If you haven't seen today's invention, we invite you to come out from under that rock.

The main source of fun on the beach and on college campuses throughout the world has brought us joy for decades, but who invented it?

INVENTION #15: THE FRISBEE

Though the true origin of the flying disc is shrouded in doubt, many have come to accept that entrepreneur Walter Frederick Morrison came up with the game, which he named the Pluto Platter, and in 1957 sold it to Wham-O, also proprietor of the hula hoop. But that story is no fun, and it certainly has nothing to do with Connecticut. For the Connecticut side of it all, we'll have to go a bit further back. There are two conflicting stories about the invention in Connecticut; we'll let you decide who to believe.

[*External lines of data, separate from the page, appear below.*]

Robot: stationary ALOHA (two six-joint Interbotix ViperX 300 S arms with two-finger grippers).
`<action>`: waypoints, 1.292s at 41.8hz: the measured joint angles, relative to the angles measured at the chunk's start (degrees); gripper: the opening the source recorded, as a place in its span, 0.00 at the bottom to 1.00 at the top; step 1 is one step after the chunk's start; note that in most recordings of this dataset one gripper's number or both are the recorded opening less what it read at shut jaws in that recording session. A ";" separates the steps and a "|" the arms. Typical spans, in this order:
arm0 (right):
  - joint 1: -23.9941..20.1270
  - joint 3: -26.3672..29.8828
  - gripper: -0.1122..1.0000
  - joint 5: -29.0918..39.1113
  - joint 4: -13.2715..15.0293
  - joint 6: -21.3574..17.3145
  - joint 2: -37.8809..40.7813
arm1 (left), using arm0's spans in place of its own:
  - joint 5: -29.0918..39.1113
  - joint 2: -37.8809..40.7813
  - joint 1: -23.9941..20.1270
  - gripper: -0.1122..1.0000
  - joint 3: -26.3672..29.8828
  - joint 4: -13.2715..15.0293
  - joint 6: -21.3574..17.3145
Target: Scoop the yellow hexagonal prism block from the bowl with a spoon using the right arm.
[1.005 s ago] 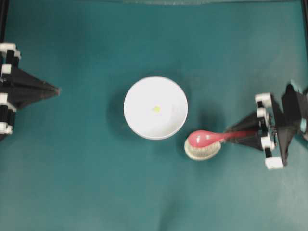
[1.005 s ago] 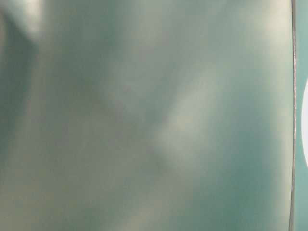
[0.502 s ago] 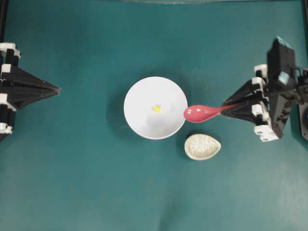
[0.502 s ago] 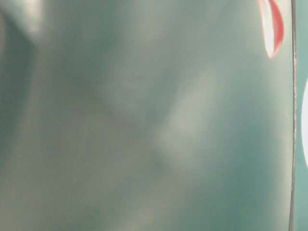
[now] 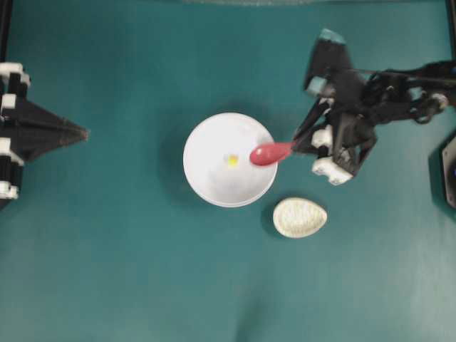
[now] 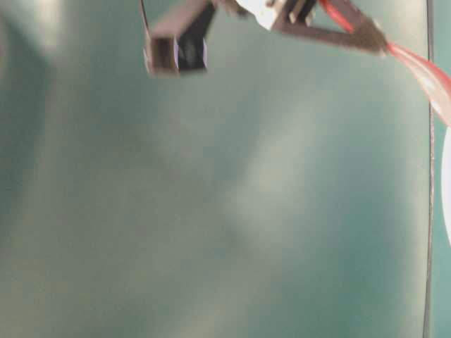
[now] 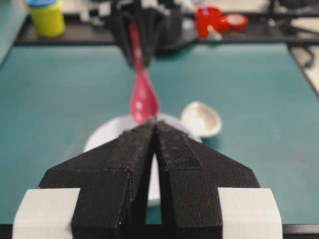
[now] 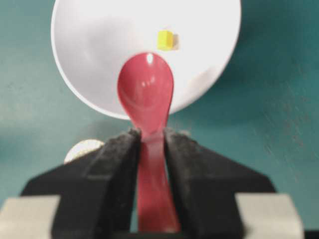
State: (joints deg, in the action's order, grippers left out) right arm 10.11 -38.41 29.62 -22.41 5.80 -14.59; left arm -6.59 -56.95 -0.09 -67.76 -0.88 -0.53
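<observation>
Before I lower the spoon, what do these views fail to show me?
- Overhead: gap between the glossy pink-red spoon and white bowl floor, unreadable from above.
- Table-level: blurred; bowl cut off by the right edge.
- Left wrist: tiny yellow block hidden behind the left gripper fingers.
- Right wrist: speckled dish mostly behind the right gripper fingers.

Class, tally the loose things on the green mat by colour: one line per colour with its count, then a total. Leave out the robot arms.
White: 1, the bowl
Yellow: 1, the block
Pink-red: 1, the spoon
Speckled beige: 1, the small dish
Total: 4
</observation>
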 measured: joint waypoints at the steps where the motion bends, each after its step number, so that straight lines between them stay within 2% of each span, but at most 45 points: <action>1: 0.00 1.05 0.32 1.05 0.18 -0.09 1.05 | 0.00 0.00 0.00 0.11 0.09 0.00 0.00; 13: 0.00 9.67 0.32 10.90 2.72 -0.53 9.05 | 0.00 -0.18 0.00 0.11 0.00 0.00 0.00; 21: 0.00 12.66 0.32 13.80 5.89 -4.57 11.16 | 0.00 -0.26 0.00 0.11 0.09 0.00 0.00; 26: -0.09 13.01 0.32 14.94 8.79 -7.38 11.51 | 0.00 -0.26 0.00 0.11 0.09 0.00 -0.09; 31: -0.44 13.01 0.32 15.29 10.55 -8.96 11.43 | 0.00 -0.35 0.00 0.11 0.09 0.00 -0.09; 54: -2.02 13.10 0.31 14.06 11.07 -9.23 15.03 | 0.00 -0.35 0.00 0.11 0.09 0.00 -0.09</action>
State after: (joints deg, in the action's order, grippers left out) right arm 8.09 -25.31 43.68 -11.34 -3.43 0.44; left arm -6.59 -57.30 -0.09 -67.68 -0.88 -0.62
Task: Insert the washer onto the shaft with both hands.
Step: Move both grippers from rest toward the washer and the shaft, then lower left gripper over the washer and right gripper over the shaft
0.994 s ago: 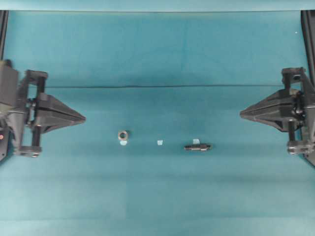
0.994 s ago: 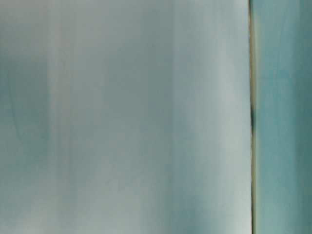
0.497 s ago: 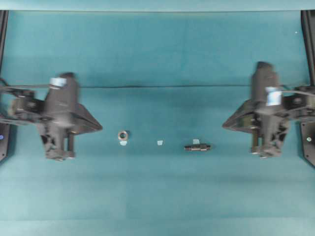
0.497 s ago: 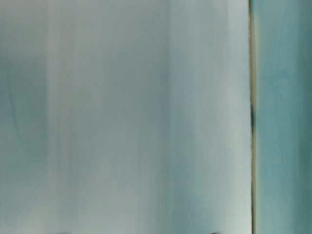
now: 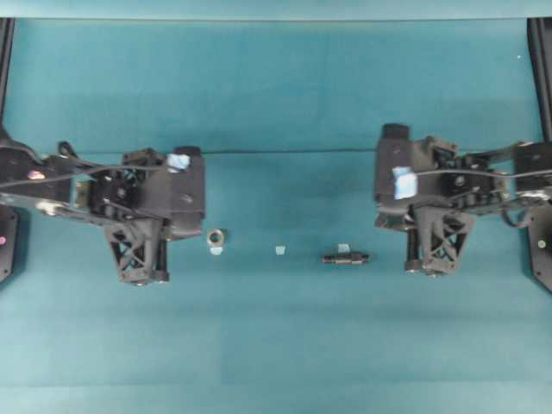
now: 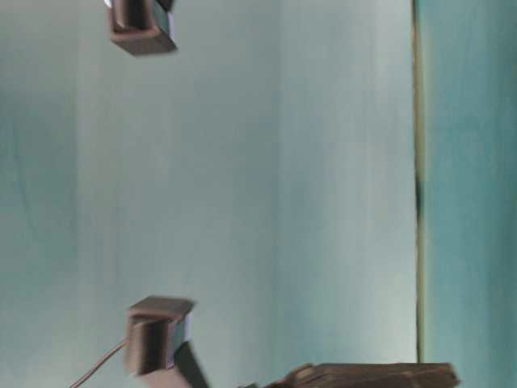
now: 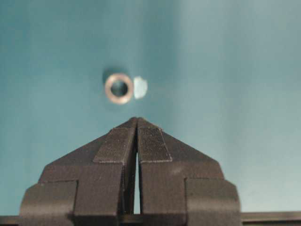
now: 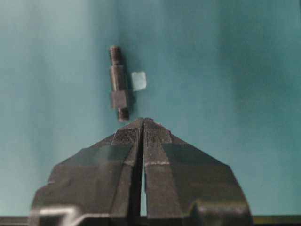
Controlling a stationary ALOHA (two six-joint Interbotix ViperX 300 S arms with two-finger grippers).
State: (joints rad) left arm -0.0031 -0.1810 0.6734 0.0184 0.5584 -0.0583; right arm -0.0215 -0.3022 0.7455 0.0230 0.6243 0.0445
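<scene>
Both end effectors were shut and empty: left [image 7: 137,120] just below the washer [image 7: 119,88] mid-frame, right [image 8: 143,120] under the shaft [image 8: 118,89]. I'd open each before dropping, centred on its part

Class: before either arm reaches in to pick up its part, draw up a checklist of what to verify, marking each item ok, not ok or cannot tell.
1. Washer lies flat, hole up: ok.
2. Shaft lies free on the table: ok.
3. Left end effector open for grasping: not ok, shut.
4. Right end effector open for grasping: not ok, shut.
5. Tape square clear of washer: cannot tell, right beside it.
6. Each end effector faces its part: ok.
</scene>
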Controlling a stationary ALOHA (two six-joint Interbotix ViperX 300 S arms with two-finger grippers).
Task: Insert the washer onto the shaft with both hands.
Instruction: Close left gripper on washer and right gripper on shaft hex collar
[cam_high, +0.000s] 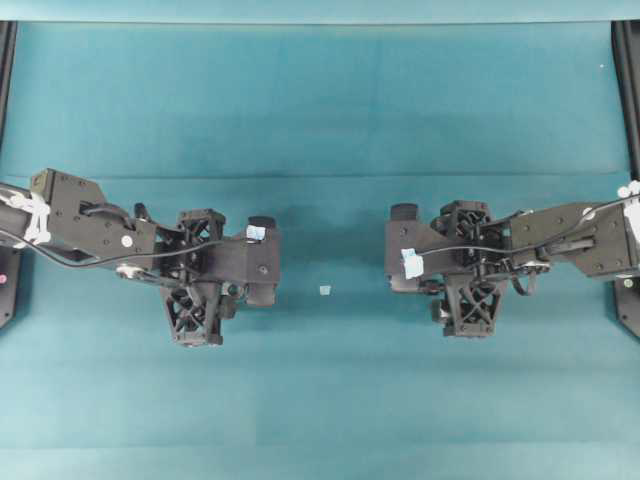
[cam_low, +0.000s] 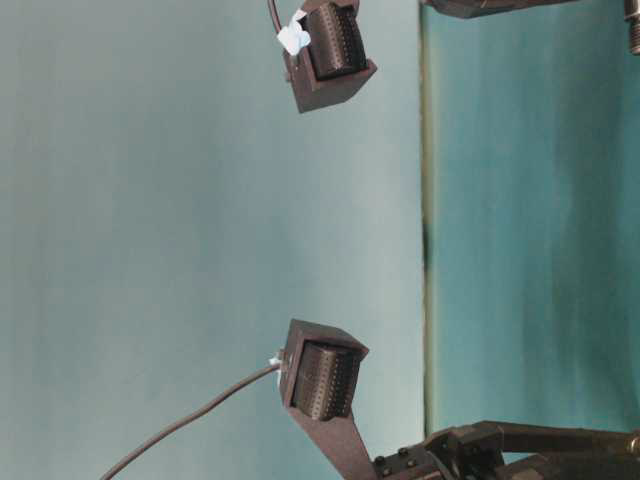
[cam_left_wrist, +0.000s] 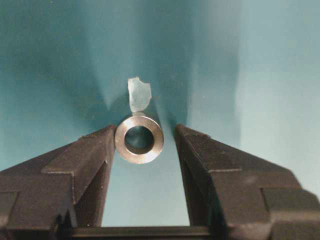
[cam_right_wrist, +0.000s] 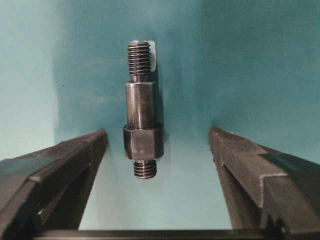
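On the teal bench, the left fingers stand narrowly about the washer, one touching it, while the right fingers flank the shaft, apart.

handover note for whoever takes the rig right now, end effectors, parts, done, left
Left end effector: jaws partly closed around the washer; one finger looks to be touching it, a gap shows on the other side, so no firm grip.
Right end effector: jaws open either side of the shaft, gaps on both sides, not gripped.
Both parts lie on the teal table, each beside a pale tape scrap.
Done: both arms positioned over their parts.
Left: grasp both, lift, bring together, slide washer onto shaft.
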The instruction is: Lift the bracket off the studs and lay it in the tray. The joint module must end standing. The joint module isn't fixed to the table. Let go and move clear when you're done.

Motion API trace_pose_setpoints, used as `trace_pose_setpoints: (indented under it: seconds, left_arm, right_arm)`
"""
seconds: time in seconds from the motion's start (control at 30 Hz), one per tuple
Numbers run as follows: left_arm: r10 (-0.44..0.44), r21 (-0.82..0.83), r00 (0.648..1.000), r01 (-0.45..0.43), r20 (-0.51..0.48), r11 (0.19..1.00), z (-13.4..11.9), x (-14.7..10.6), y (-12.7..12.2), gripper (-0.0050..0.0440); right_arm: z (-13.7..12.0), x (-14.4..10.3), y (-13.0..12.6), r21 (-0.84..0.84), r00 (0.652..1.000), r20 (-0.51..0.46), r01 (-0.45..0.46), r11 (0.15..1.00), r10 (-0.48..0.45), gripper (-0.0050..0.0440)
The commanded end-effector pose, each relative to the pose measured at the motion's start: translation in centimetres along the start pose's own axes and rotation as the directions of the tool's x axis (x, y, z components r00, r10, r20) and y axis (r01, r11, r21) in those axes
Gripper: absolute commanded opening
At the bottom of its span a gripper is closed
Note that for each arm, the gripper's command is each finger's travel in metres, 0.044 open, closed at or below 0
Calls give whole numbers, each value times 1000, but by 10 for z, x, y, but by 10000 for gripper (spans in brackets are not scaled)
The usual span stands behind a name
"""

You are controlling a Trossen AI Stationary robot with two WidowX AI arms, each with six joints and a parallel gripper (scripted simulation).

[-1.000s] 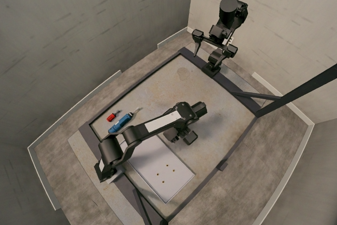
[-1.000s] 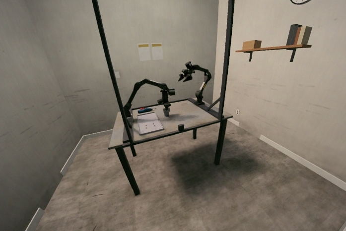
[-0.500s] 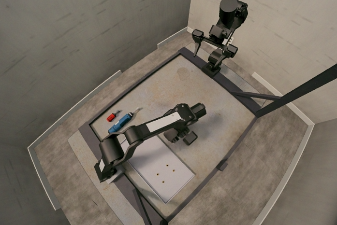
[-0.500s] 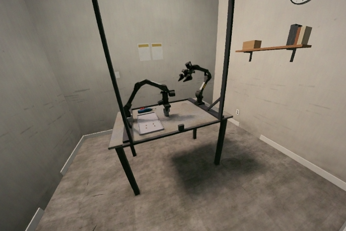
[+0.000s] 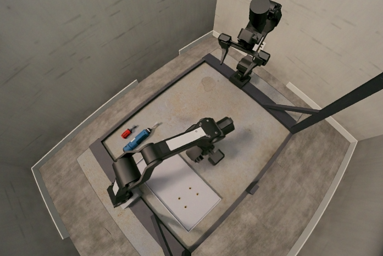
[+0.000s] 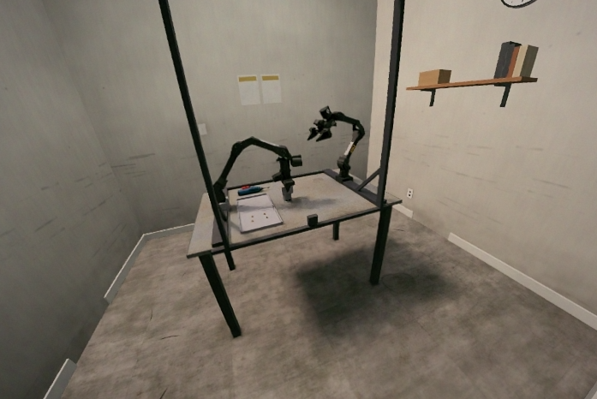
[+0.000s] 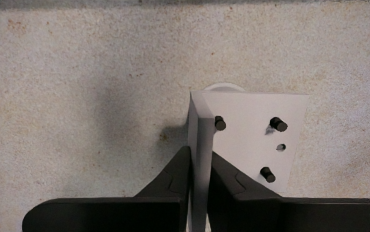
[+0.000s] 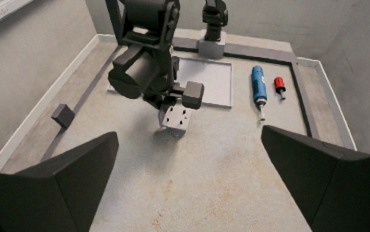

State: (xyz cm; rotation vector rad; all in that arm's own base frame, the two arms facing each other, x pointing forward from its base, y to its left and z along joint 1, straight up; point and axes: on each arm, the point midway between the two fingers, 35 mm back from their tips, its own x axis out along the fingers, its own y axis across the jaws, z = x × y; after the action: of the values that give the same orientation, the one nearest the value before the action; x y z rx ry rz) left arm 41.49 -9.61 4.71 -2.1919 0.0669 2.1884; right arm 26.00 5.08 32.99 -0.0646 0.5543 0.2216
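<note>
The white bracket (image 7: 247,137) sits on dark studs (image 7: 278,124), with its upright flange (image 7: 200,160) toward me. The joint module (image 7: 224,87) shows only as a pale rounded edge behind the bracket; the rest is hidden. My left gripper (image 7: 194,153) reaches down from above and is shut on the bracket's flange; it also shows in the overhead view (image 5: 205,155) and the right wrist view (image 8: 175,107). The flat white tray (image 5: 179,187) lies beside it, toward the left arm's base. My right gripper (image 5: 243,53) is open and empty, held high at the table's far corner.
A blue screwdriver (image 5: 136,140) and a small red part (image 5: 126,133) lie near the table's edge beyond the tray. A small dark block (image 5: 252,188) sits on the opposite edge rail. Dark frame posts (image 6: 191,131) rise at the table's corners.
</note>
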Motion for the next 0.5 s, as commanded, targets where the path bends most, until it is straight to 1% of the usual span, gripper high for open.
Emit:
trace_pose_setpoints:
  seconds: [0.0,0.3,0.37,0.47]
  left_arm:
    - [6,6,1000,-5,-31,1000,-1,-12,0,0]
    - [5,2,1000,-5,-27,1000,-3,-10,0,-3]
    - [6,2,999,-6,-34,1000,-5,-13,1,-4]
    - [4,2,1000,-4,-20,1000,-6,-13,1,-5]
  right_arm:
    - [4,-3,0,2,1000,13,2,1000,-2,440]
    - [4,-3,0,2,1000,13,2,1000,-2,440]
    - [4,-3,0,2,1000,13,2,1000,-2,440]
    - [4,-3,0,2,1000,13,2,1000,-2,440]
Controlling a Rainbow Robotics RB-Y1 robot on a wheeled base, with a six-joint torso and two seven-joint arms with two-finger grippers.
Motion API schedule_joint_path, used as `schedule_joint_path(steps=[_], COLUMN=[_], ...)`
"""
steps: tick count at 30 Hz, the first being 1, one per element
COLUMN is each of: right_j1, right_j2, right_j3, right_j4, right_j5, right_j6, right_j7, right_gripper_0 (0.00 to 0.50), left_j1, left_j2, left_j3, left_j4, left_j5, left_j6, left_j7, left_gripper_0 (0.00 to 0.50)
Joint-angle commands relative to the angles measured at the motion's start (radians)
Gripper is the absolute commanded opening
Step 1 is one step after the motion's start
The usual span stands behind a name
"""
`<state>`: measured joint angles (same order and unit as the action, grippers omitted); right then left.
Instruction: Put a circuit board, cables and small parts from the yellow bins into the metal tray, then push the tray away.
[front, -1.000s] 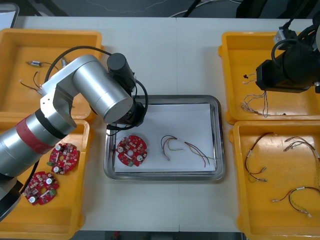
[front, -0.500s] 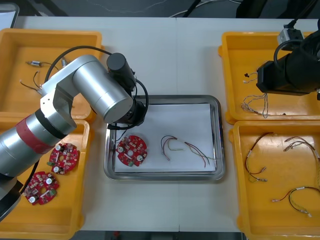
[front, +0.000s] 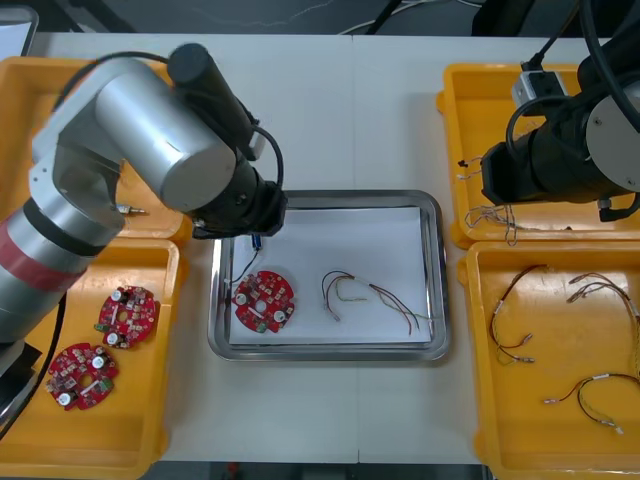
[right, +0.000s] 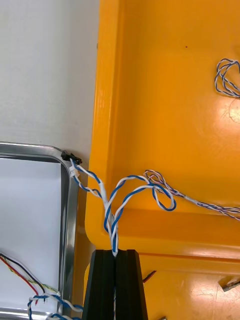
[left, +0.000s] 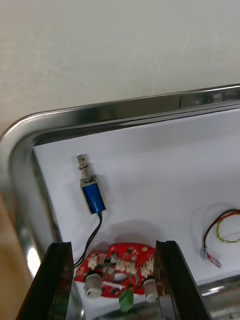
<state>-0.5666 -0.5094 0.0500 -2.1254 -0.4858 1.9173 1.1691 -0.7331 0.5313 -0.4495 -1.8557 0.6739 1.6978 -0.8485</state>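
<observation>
My left gripper (left: 112, 245) hangs open over the metal tray's (front: 325, 350) left end; circuit board (front: 263, 299) and small metal part (left: 93, 192) below it; red cables (front: 345, 290) mid-tray; right gripper (right: 115, 252) pinches the blue and white cable (right: 131, 181) over the yellow bin's (right: 165, 100) rim; light table (front: 350, 110).

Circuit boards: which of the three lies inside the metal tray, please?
The circuit board nearest the left fingers; the other two share a yellow bin.

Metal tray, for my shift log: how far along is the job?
Done: circuit board, red and yellow cables and a small metal part lie in the metal tray. In hand: right gripper, over the far right bin, shut on a blue and white cable. Left gripper open above the board. Left: that cable, then the push.
</observation>
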Motion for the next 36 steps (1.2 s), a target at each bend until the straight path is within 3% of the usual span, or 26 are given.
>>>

In the 1870s, while the University of Connecticut was still under construction in Storrs, a family pie company about an hour and a half south in Bridgeport, CT was a big hit with college students all over the New England region. The ingenious idea of the Frisbie Baking Company was to emboss the family name on the tins so that when moms and housewives were baking pies, they would see the name and think of how much easier it would be to just buy a pie. It was probably one of the first examples of subliminal advertising. The pies were particularly popular at Yale, where students would take empty pie tins and fling them across the lawns for endless hours of cheap fun. This was the case in the 1940s, and a decade later, Fred Morrison made a true marketable product and sold it to Wham-O.

The other story that Yale maintains is a bit more far fetched. It suggests that the idea for a flying saucer was thought up way before Frisbie Baking Company's owners were even born. On campus there were collection tins to collect money, presumably for charity or tithes, since at the time Yale was still a Puritanical school. The story goes that one day in 1820 Yale student Elihu Frisbie (coincidental name, right?) was walking across campus and decided to overturn the collection dish, fling it, and the rest is history.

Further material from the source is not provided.